YOUR TASK
From the entries below, retype only the lines from the one with "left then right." through the one with "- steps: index", exactly as written.
-------------------------
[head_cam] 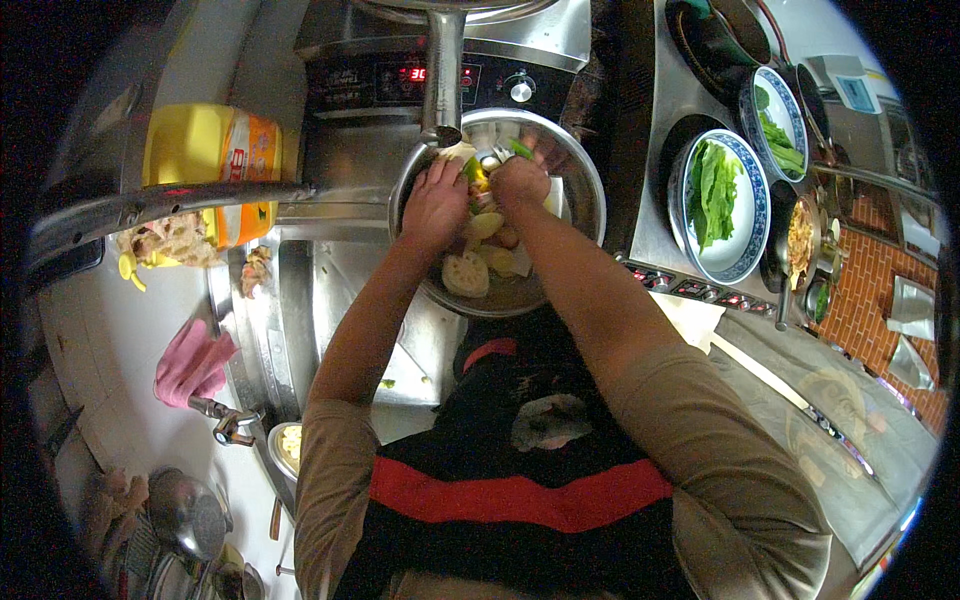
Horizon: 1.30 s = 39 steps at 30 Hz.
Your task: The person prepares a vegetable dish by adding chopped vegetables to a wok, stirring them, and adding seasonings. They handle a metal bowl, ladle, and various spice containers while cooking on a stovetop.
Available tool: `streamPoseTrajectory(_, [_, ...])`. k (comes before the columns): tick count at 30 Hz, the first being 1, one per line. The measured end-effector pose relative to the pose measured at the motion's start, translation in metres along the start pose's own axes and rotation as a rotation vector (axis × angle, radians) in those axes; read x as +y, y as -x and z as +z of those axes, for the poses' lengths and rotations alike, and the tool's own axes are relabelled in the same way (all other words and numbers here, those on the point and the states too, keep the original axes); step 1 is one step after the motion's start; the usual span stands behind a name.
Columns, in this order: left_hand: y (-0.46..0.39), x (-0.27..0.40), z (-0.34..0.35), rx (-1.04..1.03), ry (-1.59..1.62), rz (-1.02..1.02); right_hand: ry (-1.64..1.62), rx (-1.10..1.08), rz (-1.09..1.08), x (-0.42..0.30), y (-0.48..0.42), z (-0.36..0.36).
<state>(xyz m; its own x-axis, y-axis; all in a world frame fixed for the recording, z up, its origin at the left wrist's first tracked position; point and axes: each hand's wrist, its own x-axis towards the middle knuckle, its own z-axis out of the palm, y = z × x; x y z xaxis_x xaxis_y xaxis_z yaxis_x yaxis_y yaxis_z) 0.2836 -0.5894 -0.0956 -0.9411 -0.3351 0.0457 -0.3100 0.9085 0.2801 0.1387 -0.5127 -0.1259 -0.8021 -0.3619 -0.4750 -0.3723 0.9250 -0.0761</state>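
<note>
Both hands are inside a wide stainless steel bowl [592, 214] that holds cut vegetables. My left hand [437, 201] rests palm down at the left, its fingertips against a pale piece [457, 152] near the far rim. Curled over the food at the far right is my right hand [520, 182]; its fingertips are hidden, so whether it grips anything is unclear. A shiny metal piece [490, 163] and a green vegetable piece [520, 148] show beside it. Nearer to me lie a lotus root slice [465, 274] and pale yellow slices [484, 225].
Above the bowl projects a metal pan handle [444, 67], in front of the cooker's control panel [480, 84]. Blue-patterned bowls of leafy greens [712, 195] stand right. A yellow oil jug [191, 146] is left, behind a metal bar [172, 202]. A pink cloth [193, 360] hangs over a tap [232, 427].
</note>
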Motion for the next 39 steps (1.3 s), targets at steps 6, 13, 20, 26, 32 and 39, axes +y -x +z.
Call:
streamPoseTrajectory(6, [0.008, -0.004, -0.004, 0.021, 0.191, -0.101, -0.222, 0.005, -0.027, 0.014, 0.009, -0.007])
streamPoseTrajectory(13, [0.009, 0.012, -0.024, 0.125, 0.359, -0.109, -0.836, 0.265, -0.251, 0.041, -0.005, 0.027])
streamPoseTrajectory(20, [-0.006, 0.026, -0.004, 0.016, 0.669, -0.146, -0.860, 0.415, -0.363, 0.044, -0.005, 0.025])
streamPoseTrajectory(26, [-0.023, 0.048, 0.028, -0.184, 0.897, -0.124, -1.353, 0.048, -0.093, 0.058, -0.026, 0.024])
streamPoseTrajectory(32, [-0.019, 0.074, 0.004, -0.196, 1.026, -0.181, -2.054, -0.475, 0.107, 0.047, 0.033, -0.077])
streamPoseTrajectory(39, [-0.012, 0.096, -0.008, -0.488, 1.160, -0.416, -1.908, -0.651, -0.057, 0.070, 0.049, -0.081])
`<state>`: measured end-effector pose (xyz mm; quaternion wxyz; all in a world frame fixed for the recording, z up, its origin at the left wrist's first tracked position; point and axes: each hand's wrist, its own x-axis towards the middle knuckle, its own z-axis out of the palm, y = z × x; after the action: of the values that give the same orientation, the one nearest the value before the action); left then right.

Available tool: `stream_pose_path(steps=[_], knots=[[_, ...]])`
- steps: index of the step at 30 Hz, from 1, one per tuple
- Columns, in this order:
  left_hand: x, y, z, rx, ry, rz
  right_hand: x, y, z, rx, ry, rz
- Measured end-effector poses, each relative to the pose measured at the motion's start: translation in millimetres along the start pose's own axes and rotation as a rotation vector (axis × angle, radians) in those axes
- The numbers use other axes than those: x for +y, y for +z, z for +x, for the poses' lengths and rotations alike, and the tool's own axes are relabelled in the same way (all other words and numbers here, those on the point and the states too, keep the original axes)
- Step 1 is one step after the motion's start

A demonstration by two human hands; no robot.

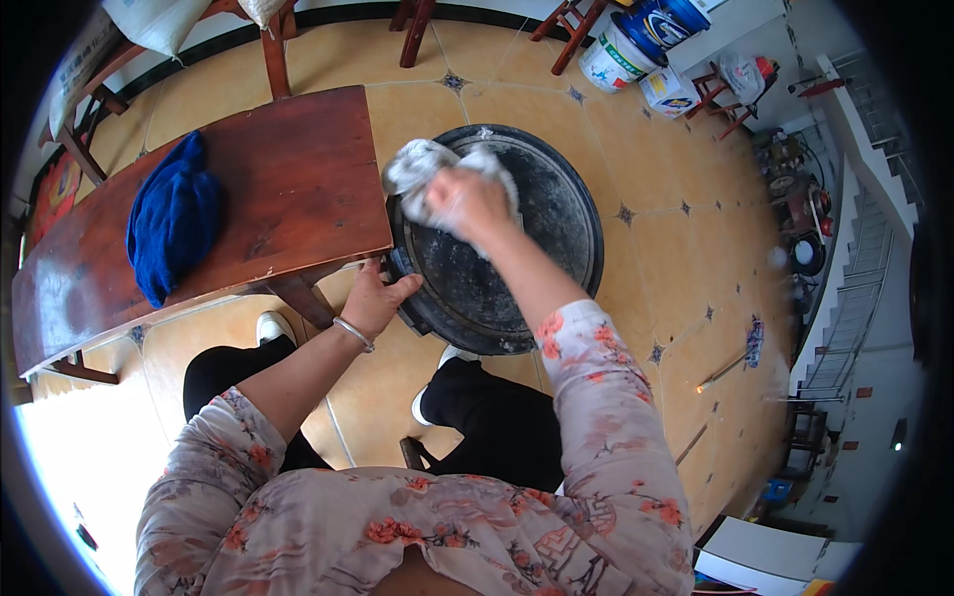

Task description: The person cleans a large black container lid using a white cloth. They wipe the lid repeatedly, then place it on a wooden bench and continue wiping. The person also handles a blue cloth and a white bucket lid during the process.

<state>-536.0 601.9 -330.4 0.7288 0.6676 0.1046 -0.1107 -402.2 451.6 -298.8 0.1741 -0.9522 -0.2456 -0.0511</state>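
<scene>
A large round black lid or shallow tub (555,216) with a raised, scuffed rim is in front of my knees, against the bench's right end. My right hand (469,201) grips a crumpled white-and-grey cloth (421,175) and presses it on the upper left of the black surface. Motion blurs this hand slightly. My left hand (380,298), with a silver bangle on the wrist, grasps the lid's left rim, thumb on top. Its fingers are partly hidden near the bench corner. On the red-brown wooden bench (298,179) rests a bunched blue cloth (175,216).
Stools, paint buckets (615,56) and a cardboard box (668,91) stand at the far wall. A broom-like tool (727,369) lies on the tiled floor (648,276) to the right. Stairs (850,290) with a metal railing rise beyond. My white shoes (274,326) are beneath the bench edge.
</scene>
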Motion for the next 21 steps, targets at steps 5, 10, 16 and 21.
stream_pose_path(steps=[5, 10, 16, 21], knots=[[22, 3, -6, -0.059, -0.102, 0.011, 104, -44, -2, -0.010, 0.552, -0.226], [2, -4, 3, -0.036, 0.007, 0.060, 113, -61, -59, -0.112, 0.664, -0.411], [5, -1, 3, -0.067, -0.043, -0.079, 19, -41, -61, 0.247, 0.009, 0.122], [1, 0, 7, -0.061, -0.029, 0.005, 6, -9, -22, 0.268, -0.215, 0.328]])
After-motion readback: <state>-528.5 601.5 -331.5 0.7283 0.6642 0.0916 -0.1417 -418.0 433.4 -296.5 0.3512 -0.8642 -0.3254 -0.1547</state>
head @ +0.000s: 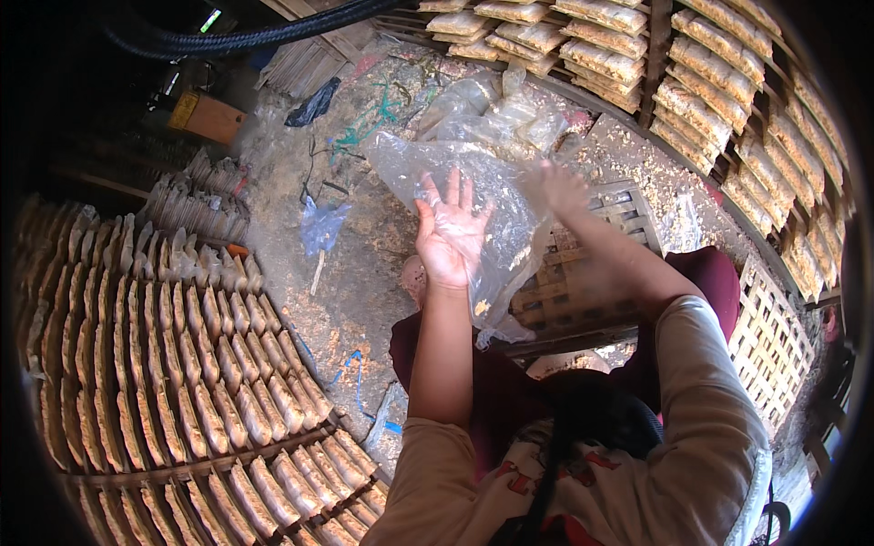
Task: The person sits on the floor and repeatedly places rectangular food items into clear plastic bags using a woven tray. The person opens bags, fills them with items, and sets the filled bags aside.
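A clear plastic bag (505, 191), dotted with pale crumbs, spreads over and around my left hand (450, 235). That hand is palm up with its fingers apart, and the film crosses its palm; whether the hand is inside the bag or only beneath it is hard to tell. My right hand (561, 188) is motion-blurred at the bag's right side, so its grip does not show. Below the bag and my right forearm, a woven bamboo tray (567, 286) lies in front of my legs.
Racks of flat plastic-wrapped slabs stand at the left (164, 368) and upper right (710, 75). Crumpled clear plastic (498, 112) lies ahead on the crumb-strewn floor (280, 170). A blue plastic scrap (322, 225) is left of my hand; another woven panel (771, 341) is at right.
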Available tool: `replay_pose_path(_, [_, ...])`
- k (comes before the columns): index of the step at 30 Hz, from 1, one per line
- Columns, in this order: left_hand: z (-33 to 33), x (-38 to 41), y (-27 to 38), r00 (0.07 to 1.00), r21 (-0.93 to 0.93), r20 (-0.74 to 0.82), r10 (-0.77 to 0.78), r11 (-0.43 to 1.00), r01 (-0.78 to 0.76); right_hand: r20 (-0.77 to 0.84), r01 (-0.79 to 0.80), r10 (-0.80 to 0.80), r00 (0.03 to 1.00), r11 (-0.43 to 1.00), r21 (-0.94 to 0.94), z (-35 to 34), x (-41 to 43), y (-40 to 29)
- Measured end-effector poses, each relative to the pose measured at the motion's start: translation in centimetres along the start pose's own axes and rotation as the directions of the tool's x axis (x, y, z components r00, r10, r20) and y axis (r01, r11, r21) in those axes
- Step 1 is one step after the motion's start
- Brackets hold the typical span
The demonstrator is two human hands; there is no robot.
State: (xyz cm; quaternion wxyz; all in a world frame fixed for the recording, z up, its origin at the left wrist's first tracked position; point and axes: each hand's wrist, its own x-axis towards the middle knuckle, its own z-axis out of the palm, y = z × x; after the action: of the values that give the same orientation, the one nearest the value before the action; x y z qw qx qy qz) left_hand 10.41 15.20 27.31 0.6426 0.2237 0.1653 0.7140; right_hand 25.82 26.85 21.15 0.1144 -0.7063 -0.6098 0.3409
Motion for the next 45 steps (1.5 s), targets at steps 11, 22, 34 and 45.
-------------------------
EXERCISE RESPONSE
`<state>`: measured end-effector pose (xyz mm; quaternion wxyz; all in a world frame fixed for the recording, z up, its origin at the left wrist's first tracked position; point and axes: each hand's wrist, its own x-axis towards the middle knuckle, its own z-axis out of the palm, y = z × x; after the action: of the values that give the same orientation, the one nearest the value before the action); left then right.

Available tool: `stream_pose_path(steps=[_], knots=[[_, ...]])`
- steps: index of the step at 30 Hz, from 1, one per tuple

The required answer is now complete.